▶ _WORK REQUEST_
Return every line of the listing, exactly as it reads.

▶ _RAW DATA_
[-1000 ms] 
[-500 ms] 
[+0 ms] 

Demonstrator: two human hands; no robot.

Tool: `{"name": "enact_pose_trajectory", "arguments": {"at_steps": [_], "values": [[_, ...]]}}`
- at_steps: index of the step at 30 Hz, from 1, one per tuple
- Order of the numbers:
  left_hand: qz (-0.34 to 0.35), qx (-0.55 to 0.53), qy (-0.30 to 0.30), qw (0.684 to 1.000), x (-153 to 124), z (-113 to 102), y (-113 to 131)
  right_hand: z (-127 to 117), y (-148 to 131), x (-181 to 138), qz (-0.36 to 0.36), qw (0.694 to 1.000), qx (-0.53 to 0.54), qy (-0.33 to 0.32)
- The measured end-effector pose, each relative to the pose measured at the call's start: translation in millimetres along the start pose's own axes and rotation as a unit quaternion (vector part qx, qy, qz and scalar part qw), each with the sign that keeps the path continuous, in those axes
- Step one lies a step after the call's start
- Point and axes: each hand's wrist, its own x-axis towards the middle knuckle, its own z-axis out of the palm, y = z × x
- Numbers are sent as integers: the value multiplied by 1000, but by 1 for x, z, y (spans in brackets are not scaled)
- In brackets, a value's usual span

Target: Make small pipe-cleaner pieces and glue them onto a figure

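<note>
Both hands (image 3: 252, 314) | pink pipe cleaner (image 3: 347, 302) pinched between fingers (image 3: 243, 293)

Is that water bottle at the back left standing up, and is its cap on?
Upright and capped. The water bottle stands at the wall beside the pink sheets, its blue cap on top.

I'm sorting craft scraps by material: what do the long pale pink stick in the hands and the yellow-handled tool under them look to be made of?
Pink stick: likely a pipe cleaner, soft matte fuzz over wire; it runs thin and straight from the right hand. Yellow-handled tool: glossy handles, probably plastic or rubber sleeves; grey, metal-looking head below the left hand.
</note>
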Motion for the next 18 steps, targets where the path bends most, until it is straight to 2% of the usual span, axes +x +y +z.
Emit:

▶ _RESPONSE_
[-1000 ms] 
[-500 ms] 
[+0 ms] 

Demonstrator: two human hands; no robot.

Tool: `{"name": "enact_pose_trajectory", "arguments": {"at_steps": [_], "values": [[_, ...]]}}`
- at_steps: index of the step at 30 Hz, from 1, one per tuple
- Order of the numbers:
  left_hand: qz (-0.34 to 0.35), qx (-0.55 to 0.53), qy (-0.30 to 0.30), qw (0.684 to 1.000), x (-153 to 124), z (-113 to 102), y (-113 to 131)
  right_hand: z (-127 to 117), y (-148 to 131), x (-181 to 138), qz (-0.36 to 0.36), qw (0.694 to 1.000), qx (-0.53 to 0.54), qy (-0.33 to 0.32)
- The measured end-effector pose, each relative to the pose measured at the call's start: translation in millimetres along the start pose's own axes and rotation as a unit quaternion (vector part qx, qy, qz and scalar part qw), each with the sign that keeps the path continuous, in those axes
- Step one lies a step after the call's start
- Point and axes: each hand's wrist, its own x-axis towards the middle knuckle, its own z-axis out of the palm, y = z × x
- Numbers are sent as integers: the value multiplied by 1000, but by 1 for x, z, y (spans in brackets are not scaled)
- In brackets, a value's usual span

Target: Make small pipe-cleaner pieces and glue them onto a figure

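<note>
Both hands (image 3: 252, 314) | pink pipe cleaner (image 3: 347, 302) pinched between fingers (image 3: 243, 293)

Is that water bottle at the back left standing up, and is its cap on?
Upright and capped. The water bottle stands at the wall beside the pink sheets, its blue cap on top.

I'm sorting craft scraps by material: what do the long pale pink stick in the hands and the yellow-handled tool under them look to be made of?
Pink stick: likely a pipe cleaner, soft matte fuzz over wire; it runs thin and straight from the right hand. Yellow-handled tool: glossy handles, probably plastic or rubber sleeves; grey, metal-looking head below the left hand.
</note>
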Motion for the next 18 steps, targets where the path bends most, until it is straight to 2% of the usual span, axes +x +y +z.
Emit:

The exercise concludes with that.